Published online by Cambridge University Press: 01 November 1999
Enumeration of bacteria in raw milk is of public health and economic importance. Among the proposed rapid methods for assessment of bacterial contamination in raw milk, ATP bioluminescence has proved to be one of the most promising (Griffiths, 1991). Several companies produce ATP bioluminescence reagent kits and equipment for analysing raw milk samples for total bacterial count (Sutherland et al. 1994; Reybroeck & Schram, 1995). The principle of ATP bioluminescent bacterial assay is based on the following assumptions (Olsen, 1991). All living organisms contain ATP, ATP is neither associated with dead cells nor absorbed on to surfaces, colloids and so on, and there is a fairly constant ratio of ATP to biomass/number of cells for all microbial taxa independent of metabolic activity or environmental conditions. Of these assumptions, only the first seems to be indisputable. It is not the number of bacterial cells, but rather the colony forming unit (cfu) that is the denomination used when assessing the microbial quality of milk. For Gram-negative rods of the genus Enterobacteriaceae, a cfu is usually derived from a single cell. However, Gram-positive cocci (staphylococci and streptococci) grow in bunches and chains respectively (Gregg, 1991), and estimation of cell numbers may not give good agreement with the colony counts.

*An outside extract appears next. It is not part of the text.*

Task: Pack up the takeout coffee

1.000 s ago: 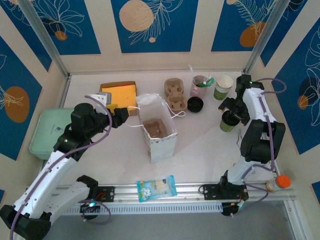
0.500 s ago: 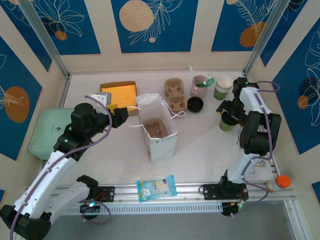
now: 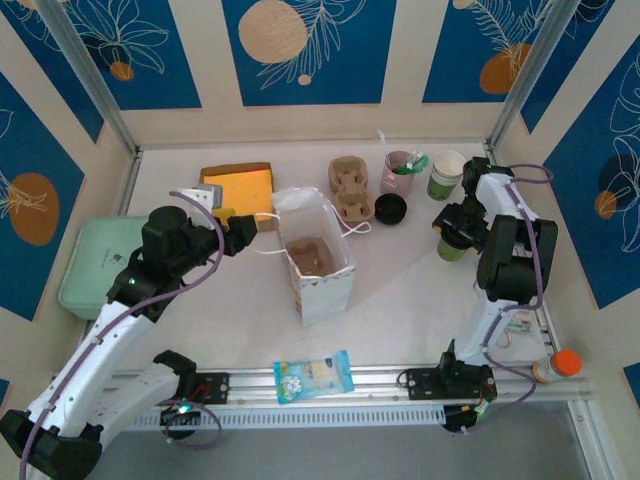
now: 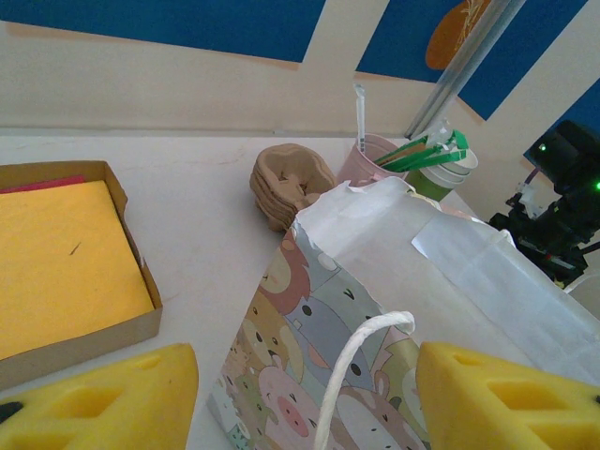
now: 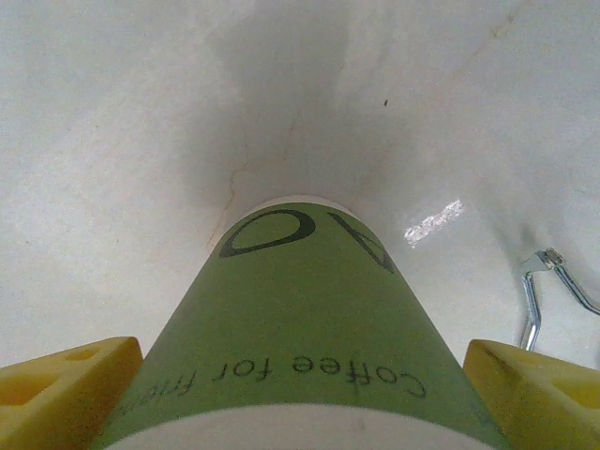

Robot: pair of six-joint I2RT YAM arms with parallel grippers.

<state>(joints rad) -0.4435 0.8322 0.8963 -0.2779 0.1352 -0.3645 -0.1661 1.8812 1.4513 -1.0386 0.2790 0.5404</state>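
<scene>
White worktop, blue-and-cream wall panels. Green coffee cup stands upright near its right edge between right claw pads; clamping cannot be confirmed. The left claw is released beside the paper bag.

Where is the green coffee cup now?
Top view: the green coffee cup stands at the right of the table, between the fingers of the right gripper, near the stack of cups.

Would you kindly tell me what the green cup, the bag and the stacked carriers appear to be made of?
Green cup: probably paper; matte green side with printed lettering.
Bag: thin paper, going by its creases and folded top edge; plain white inside, cartoon print outside, white cord handle.
Carriers: seemingly moulded pulp; dull brown, rough-looking, with soft rounded shapes.
</scene>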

Several approaches have been investigated to increase the sensitivity of the bioluminescent method (Pahuski et al. 1991; Sutherland et al. 1994; Reybroeck & Schram, 1995; Froundjian et al. 1999). Although the detection limit achieved by these modifications (104 cfu/ml) may be sufficient for practical use (Bautista et al. 1992; Reybroeck & Schram 1995), the accuracy of the analysis was not significantly improved. The reported values for accuracy of the estimate for cfu/ml in raw milk (Syx) by the bioluminescent method were in the range 0·27–0·87 log units (Bautista et al. 1992; Reybroeck & Schram, 1995). The purpose of the present study was to determine the reasons for the lack of accuracy of the bacterial ATP assay in raw milk.